Hi, I am on a limited budget and want to get the most bang for my buck. 
I accidentally ran my kitchen sink over in October and with what the Insurance paid for damages I can re-do my whole kitchen :thumbup: (which needs it bad) IF I can make deals/ find discounted items etc... I have a very bad back, bad knees and my hobby is baking, wedding cakes, ect.. These require a lot of time on your feet. I recently stood on a cork floor at the home/garden show and LOVED it. I couldn't believe how much cushion it had. Like standing on carpet. I have been told by others with laminate, if you get it wet it will start to buckle or bubble?? I have read up on Bamboo and several have said it dents easy?? 
Being in a kitchen I would want it to hold up with cooking and having to mop up a lot and also dropping items like knives or meat forks. I guess nothing is impervious but I know I can't stand on stone, tile or granite at all. Nor can I afford them. Now that my boys have left home I don't plan to stay here for more than 5 years tops. BUT I want something that will help the re-sale value. I also don't want to have to replace due to wear and tear before I put the house on the mkt. Thank you for any input.


----------



## Guest (Mar 19, 2008)

Cork will definitely offer cushion that the others don't. I've heard that Bamboo dents easily too but for the life of me I can't see why. A good bamboo is harder than oak. Strand bamboo is more than twice as hard as oak. I've got a Bamtex sample of it at my store and the stuff is rock hard.


----------



## acarp1000 (Mar 19, 2008)

Thanks for the info. I was also looking at Bamboo, Lumber Liquidators has both and I don't know if they offer a good quality brand or not. But the price was great! Thanks for the help!


----------



## acarp1000 (Mar 19, 2008)

Can you tell me what Strand Bamboo looks like? Here is the web site from LL and it shows pictures of bamboo and cork, does the bamboo look like what you are referring to? Also I noticed in their reviews on the cork that people talked about putting 2 or 3 coats of polyurethane on top of the cork after installing...what I saw at the home show appeared to be completely sealed from the get go. http://www.lumberliquidators.com/catalog/flooring.jsp?categoryId=2
Sorry to be so much trouble but I have to start making final decisions or I will end up eating cold cereal for the next few weeks! :laughing:


----------



## Guest (Mar 19, 2008)

Those look similar to what I sell. The one at the very bottom is strand bamboo. It looks woven when the others are cut and glued as strips. Honestly I wouldn't buy anything from Lumber Liquidators. They have far too much junk product mixed in with the few decent things they sell. If you want to consider buying anything from them order sample from them first to make sure of what you are getting. You can also go to www.wflooring.com and order Bamtex samples which is the brand I carry. Decide for yourself which is the better product. 

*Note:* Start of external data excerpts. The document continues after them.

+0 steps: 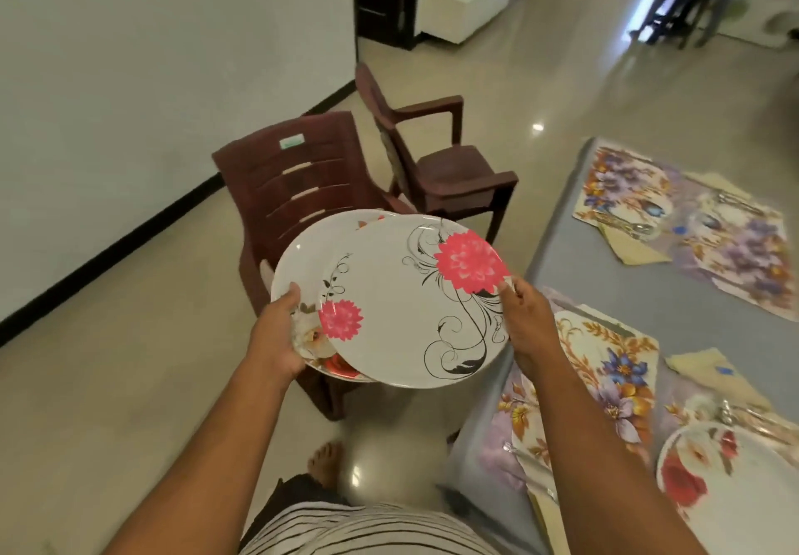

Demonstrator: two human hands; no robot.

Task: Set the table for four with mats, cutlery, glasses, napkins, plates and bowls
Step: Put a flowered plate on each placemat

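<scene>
We stood beside the table (614,295) with a small stack of plates (389,299) held out in front of us, over the floor and just short of the table's edge. Our left hand (276,334) gripped the stack's near left rim, thumb curled over the top; our right hand (525,321) pinched the right rim of the top plate, by its big pink flower, thumb on top and fingers beneath. By our reckoning the job was somewhere past the middle: flowered mats (605,364) lay at the near and far places, napkins (700,366) sat beside them, and something shiny on the far mat (709,225) looked like cutlery. One plate (730,476) already rested on a near mat at the lower right. The plates in our hands had yet to be set down, and we saw no bowls anywhere. How many plates the stack held we could not tell, since only the edges of the lower ones peeked out. The table's right side was cut off, so the remaining places stayed unseen, and blur left the glasses uncertain. Two brown chairs (302,191) stood behind the stack.
</scene>
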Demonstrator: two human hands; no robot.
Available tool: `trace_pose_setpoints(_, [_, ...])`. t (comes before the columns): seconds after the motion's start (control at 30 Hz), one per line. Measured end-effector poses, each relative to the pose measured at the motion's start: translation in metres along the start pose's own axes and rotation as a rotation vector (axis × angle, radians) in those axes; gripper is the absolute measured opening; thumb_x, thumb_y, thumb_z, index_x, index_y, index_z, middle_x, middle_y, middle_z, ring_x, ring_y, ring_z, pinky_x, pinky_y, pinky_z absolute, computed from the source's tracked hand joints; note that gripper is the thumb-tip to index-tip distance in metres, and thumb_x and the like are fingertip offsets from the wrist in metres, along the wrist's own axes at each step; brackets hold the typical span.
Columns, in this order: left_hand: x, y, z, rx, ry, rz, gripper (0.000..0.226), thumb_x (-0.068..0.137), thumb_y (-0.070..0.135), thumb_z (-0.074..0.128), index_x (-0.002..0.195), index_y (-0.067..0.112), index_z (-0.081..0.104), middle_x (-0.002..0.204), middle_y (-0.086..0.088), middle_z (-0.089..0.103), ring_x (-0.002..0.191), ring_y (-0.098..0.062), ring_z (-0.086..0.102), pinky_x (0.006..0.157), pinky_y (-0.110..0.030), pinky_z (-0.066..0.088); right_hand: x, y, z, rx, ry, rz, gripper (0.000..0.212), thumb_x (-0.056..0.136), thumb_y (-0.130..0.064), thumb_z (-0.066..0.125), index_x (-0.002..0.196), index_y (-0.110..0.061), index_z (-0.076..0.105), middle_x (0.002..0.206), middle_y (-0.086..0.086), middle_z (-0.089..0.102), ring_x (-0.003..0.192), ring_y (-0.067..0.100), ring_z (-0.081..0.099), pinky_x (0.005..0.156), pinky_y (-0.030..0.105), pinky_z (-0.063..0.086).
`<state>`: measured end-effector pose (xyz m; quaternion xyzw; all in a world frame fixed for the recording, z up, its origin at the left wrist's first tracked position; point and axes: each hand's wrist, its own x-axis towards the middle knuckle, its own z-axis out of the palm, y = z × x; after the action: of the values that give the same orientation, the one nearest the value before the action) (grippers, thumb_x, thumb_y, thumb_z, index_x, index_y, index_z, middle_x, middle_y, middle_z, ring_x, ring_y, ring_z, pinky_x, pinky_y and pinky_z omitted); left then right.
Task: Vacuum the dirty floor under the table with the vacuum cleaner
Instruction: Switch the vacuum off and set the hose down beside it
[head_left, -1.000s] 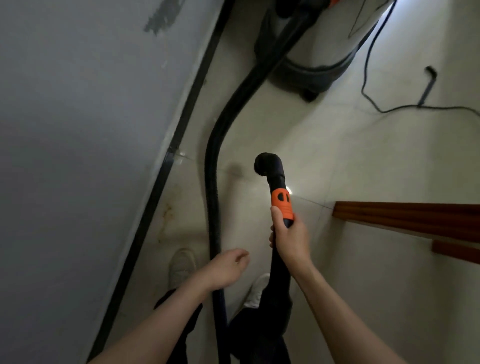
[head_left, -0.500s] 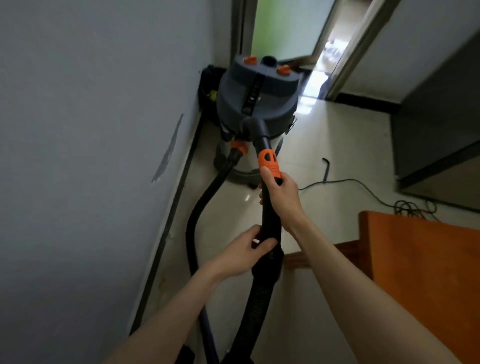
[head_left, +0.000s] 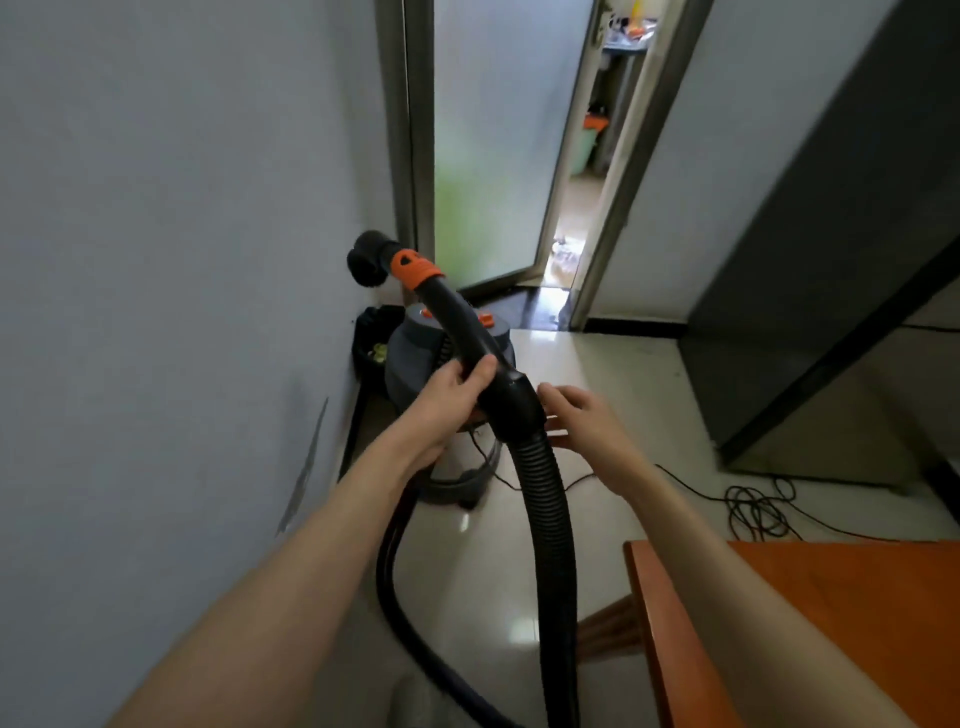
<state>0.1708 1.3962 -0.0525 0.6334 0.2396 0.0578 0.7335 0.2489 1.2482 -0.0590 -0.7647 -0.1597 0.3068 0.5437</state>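
Fingers of the left hand (head_left: 457, 387) curl round the raised black hose handle (head_left: 470, 338); the right hand (head_left: 576, 415) hovers just beside it, seemingly loose-fingered. Farther off stands the vacuum cleaner (head_left: 410, 358).

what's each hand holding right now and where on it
The left hand grips the vacuum hose's rigid black handle tube, just above the cuff where the ribbed hose begins. The right hand is open beside that cuff, holding nothing.
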Motion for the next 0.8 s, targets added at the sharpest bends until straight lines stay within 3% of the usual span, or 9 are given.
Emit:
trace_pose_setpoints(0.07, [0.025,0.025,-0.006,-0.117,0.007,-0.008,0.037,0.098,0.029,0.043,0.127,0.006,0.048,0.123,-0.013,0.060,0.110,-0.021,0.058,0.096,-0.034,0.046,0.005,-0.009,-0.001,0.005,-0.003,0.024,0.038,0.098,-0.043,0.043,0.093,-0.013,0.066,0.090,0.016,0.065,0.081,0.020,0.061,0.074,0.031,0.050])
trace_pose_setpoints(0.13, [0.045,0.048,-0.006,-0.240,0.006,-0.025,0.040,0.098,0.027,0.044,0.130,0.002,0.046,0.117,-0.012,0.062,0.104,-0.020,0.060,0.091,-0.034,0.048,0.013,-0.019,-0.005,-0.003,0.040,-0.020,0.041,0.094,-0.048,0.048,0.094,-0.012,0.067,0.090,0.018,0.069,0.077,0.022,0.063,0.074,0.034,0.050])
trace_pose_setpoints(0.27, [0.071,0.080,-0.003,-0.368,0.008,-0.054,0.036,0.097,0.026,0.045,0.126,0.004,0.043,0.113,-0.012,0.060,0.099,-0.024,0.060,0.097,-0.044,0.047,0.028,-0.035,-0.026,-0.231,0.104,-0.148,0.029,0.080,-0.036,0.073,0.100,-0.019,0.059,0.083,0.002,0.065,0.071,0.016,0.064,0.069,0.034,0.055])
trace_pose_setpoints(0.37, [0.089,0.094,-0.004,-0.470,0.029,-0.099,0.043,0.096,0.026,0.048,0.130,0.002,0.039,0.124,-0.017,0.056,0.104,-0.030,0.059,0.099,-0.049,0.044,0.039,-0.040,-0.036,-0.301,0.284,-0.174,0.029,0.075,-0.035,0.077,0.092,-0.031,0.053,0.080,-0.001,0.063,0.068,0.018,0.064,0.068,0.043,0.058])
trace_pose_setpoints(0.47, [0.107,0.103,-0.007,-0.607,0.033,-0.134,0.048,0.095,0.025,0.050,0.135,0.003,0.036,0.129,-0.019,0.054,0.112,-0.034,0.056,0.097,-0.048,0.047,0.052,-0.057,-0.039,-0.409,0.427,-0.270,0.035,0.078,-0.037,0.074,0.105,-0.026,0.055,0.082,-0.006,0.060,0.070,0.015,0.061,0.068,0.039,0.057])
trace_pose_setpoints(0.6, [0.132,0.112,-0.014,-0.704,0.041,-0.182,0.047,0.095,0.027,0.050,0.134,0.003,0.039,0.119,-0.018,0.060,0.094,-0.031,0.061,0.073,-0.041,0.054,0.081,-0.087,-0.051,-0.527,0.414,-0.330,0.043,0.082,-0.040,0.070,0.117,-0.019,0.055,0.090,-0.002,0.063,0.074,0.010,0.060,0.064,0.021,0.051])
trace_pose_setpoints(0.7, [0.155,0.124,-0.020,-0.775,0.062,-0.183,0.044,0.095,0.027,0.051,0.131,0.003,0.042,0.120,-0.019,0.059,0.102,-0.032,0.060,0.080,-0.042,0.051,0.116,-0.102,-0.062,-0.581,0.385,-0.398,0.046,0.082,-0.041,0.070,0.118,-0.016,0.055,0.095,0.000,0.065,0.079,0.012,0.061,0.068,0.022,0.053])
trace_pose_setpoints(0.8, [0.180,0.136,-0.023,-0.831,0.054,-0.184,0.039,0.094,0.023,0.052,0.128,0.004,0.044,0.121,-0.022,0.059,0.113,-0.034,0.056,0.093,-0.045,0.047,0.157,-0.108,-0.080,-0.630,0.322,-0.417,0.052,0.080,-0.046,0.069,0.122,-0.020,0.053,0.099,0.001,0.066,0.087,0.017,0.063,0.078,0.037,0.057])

As for cork, you have to be careful what type you are getting. They make it prefinished and "sanded" which means it uncoated so it can be stained and sealed. I personally would rather have prefinished since the aluminum oxide wear layers are tougher than any urethane you can apply in the field.


----------



## Floorwizard (Dec 5, 2003)

> A good bamboo is harder than oak.


True, but only about 25% harder.
That is if they use Moso Bamboo and harvest it at the right time and use the correct part of the stalk. But still 25% will dent and scratch.
Strand Bamboo should be 100% harder. But can also still dent and scratch.

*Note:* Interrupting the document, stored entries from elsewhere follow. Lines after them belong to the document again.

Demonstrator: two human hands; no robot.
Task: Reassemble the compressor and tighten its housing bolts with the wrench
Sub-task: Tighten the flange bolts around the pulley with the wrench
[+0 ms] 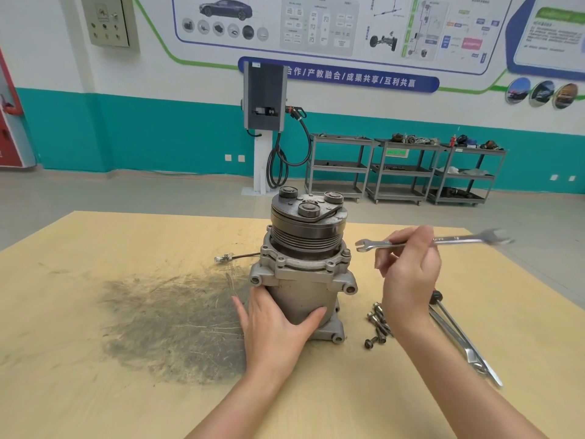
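Note:
A grey metal compressor (304, 264) stands upright in the middle of the wooden table (95, 391), its black pulley and clutch plate on top. My left hand (275, 327) grips the lower front of its housing. My right hand (408, 274) holds a silver open-ended wrench (468, 240) level in the air, to the right of the compressor. The wrench's left jaw sits just right of a housing bolt (346, 253) on the flange, apart from it. Several loose bolts (378, 324) lie on the table right of the compressor's base.
More wrenches and a black-tipped tool (465, 340) lie on the table at the right. A dark oily stain (171, 324) covers the table's left-centre. A thin wire with a white connector (226, 257) runs left from the compressor. Grey shelving carts (405, 169) and a charging post (264, 128) stand at the far wall.

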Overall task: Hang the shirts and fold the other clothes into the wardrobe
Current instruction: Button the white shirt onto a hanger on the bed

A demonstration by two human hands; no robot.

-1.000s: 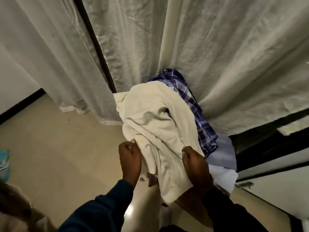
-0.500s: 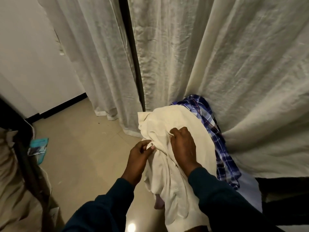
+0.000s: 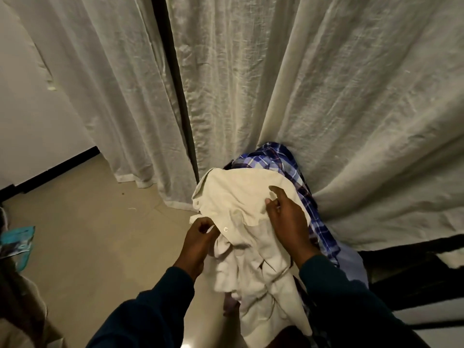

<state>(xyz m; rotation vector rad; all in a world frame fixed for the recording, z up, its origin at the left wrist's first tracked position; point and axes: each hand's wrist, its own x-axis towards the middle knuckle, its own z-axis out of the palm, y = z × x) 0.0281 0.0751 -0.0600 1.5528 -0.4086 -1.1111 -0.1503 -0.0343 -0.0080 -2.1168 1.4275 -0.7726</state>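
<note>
A cream shirt lies on top of a pile, right in front of the long curtain. The left hand pinches the shirt's edge by a button. The right hand pinches cloth on top. A blue checked shirt peeks out behind, touching the curtain.

We noted a cream shirt with a white button, plain and unpatterned. Behind it we recorded a checked shirt in blue, white and dark navy. The curtains were off-white. We logged a beige floor, a white wall with black skirting, dark teal sleeves and a turquoise packet.
</note>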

Teregren sells the best quality Bamboo IMHO.


----------



## acarp1000 (Mar 19, 2008)

Thank you for all your help, I have a Lumber Liquidator store just a mile from my house. I am going to go over and damage a few samples <G> and see what I think. I do like the fact that it can be re-finished. I wanted the really natural color but if that is the cheapest kind I will go with the darker strand style for durability. I researched the Morning Star brand and several places have said it is a good quality product because they use old bamboo. ?? 
This will get light traffic since it is just me at home now. I am also going to check into the cork flooring. Perhaps if I go with cork I may do the whole family room too. Then just buy a nice rug to go over it. The in-laws (all 20 of them) refuse to take off their shoes when they enter the house! Right now I have/had cream color carpet...not my choice it was here when we bought. Either way at least I could mop them out the door after they leave! LOL


----------



## Guest (Mar 19, 2008)

When going with bamboo, lighter color is better. The carbonize the product to get the darker color but this weakens the grass fiber. So the natural is harder than the carbonized color. 

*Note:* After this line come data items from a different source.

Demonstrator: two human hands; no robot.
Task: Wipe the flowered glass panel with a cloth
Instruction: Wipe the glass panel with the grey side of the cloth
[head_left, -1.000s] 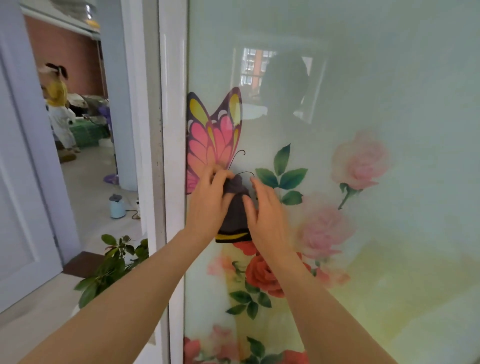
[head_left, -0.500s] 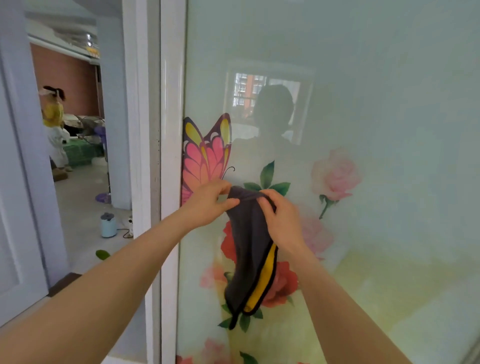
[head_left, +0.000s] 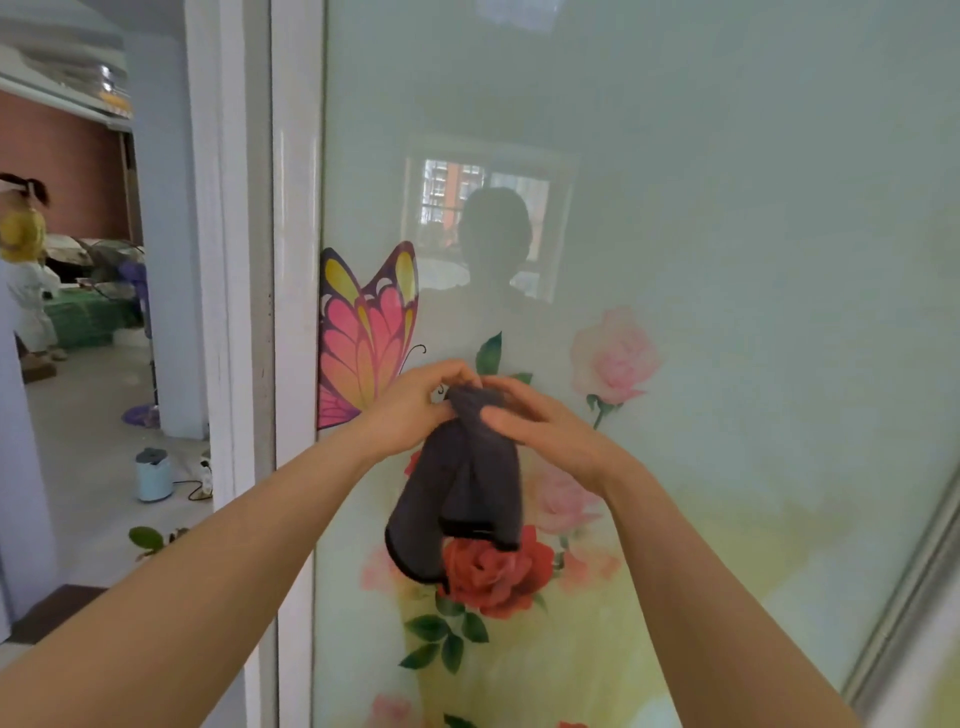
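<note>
The flowered glass panel (head_left: 727, 260) fills the right of the view, frosted pale green with printed roses and a pink butterfly (head_left: 363, 332) at its left edge. A dark grey cloth (head_left: 467, 488) hangs folded in front of the panel, its top bunched between both hands. My left hand (head_left: 410, 410) pinches the cloth's top from the left. My right hand (head_left: 540, 421) grips the same bunched top from the right, thumb over the fabric. The cloth's lower part dangles over a red rose (head_left: 498, 571).
A white door frame (head_left: 291, 312) borders the panel on the left. Beyond it, an open room holds a small blue appliance (head_left: 153, 475) with a cable on the floor, a fan (head_left: 137, 291) and a person (head_left: 23, 270) standing far off. Plant leaves (head_left: 148, 538) show low down.
The bunched cloth was unfolded downward, then gathered again: its yellow edge no longer shows and it hangs shorter and wider. Both hands have come closer together at its top.
</note>
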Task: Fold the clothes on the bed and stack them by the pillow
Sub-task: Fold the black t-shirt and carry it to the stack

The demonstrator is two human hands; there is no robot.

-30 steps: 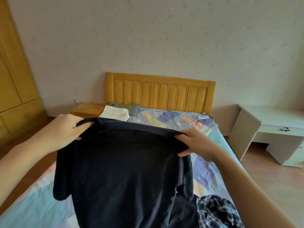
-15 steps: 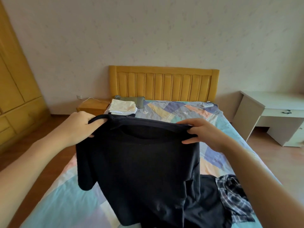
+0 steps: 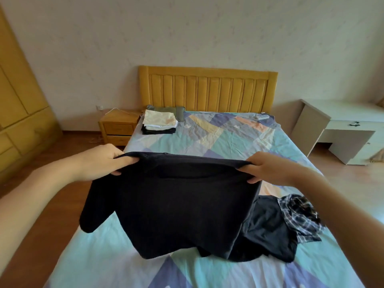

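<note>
Wardrobe (image 3: 18, 104): yellow wood, at 9 o'clock. Nightstand (image 3: 118, 129): beside the bed's head corner. Left hand (image 3: 99, 163): clenched on the left shoulder of the black shirt (image 3: 174, 204). Black shirt: held up spread over the bed (image 3: 239, 142), lower hem resting on the sheet at 6 o'clock. Folded stack (image 3: 159, 123): at 11 o'clock, touching the green pillow (image 3: 166, 110). Right hand (image 3: 268, 168): pinching the shirt's right shoulder. Dark garment (image 3: 270, 231) and plaid garment (image 3: 299, 217): crumpled, unfolded, at 4 o'clock. White desk (image 3: 342, 121): at 2 o'clock.
</note>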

And yes any wood or woodlike product will be susceptible to dent and scratching. As for the actual wear layer on laminate being harder, may not so much as you think. I was talking the Armstrong rep about this monday. He said that since they came out with the aluminum oxide wear layers on hardwood, laminate topcoat isn't really that much more durable. Now that is the finish itself. It doesn't take into account that the product under that finish varies in hardness. For example, urethane on cork with tear up faster than the same urethane on bamboo just because the cork is softer and doesn't offer as much support to the wear layer above it.


----------